◆ To do ◆
Locate the line bearing "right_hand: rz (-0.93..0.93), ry" in the material below, then reproduce it and each following line up to and including the line bearing "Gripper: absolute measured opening".

◆ Supplied information ◆
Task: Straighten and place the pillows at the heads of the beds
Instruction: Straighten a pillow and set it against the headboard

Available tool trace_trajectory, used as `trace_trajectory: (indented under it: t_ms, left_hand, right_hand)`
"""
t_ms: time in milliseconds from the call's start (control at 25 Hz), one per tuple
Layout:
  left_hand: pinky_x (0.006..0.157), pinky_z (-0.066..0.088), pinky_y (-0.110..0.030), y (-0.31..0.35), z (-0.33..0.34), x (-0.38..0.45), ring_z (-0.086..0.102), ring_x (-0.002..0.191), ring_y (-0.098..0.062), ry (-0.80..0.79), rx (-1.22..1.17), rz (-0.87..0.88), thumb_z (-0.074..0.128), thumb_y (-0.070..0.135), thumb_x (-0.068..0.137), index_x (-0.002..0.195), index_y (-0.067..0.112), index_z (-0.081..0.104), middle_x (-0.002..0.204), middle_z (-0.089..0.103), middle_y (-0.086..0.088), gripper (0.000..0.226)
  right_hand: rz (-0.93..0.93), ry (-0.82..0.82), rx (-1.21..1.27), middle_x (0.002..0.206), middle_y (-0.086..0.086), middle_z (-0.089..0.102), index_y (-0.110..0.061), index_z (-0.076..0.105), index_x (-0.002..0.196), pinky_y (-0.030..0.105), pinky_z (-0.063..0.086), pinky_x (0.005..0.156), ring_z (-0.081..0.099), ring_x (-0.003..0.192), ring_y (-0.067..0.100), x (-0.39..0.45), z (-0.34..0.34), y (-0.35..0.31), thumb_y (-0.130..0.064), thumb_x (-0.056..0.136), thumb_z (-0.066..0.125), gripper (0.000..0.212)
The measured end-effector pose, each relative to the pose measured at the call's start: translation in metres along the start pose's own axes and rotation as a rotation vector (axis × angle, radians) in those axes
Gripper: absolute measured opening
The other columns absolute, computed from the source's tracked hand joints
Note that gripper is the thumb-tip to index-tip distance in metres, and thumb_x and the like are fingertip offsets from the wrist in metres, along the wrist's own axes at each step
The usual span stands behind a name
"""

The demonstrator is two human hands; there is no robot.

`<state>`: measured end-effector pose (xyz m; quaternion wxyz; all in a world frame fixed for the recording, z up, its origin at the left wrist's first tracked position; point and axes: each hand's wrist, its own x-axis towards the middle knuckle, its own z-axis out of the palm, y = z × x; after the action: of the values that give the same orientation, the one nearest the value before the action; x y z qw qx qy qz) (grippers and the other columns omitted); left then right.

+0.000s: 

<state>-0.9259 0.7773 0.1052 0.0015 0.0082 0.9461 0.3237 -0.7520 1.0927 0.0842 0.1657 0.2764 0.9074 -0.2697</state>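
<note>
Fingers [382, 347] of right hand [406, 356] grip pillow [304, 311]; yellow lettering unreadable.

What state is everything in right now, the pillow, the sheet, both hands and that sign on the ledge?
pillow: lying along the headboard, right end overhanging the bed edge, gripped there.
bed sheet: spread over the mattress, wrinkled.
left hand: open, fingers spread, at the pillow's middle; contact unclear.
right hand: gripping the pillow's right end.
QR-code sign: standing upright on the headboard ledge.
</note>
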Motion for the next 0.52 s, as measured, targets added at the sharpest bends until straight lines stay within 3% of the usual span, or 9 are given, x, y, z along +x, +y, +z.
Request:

◆ Worked solution ◆
  right_hand: rz (-0.93..0.93), ry (-0.82..0.82), rx (-1.21..1.27), middle_x (0.002..0.206), middle_y (-0.086..0.086), middle_z (-0.089..0.102), index_y (-0.110..0.061), index_z (-0.076..0.105), index_x (-0.002..0.196), pinky_y (-0.030..0.105), pinky_z (-0.063..0.086), pinky_x (0.005..0.156), ring_z (-0.081..0.099), ring_x (-0.003..0.192), ring_y (-0.067..0.100), x (-0.39..0.45), z (-0.34..0.34), y (-0.35..0.31), thumb_y (-0.130..0.064), thumb_x (-0.056..0.136), thumb_z (-0.066..0.125), gripper (0.000..0.212)
The measured end-effector pose, each relative to the pose measured at the call's start: translation in metres along the start pose's own axes and rotation as a rotation vector (axis × angle, radians) in those axes
Gripper: absolute measured opening

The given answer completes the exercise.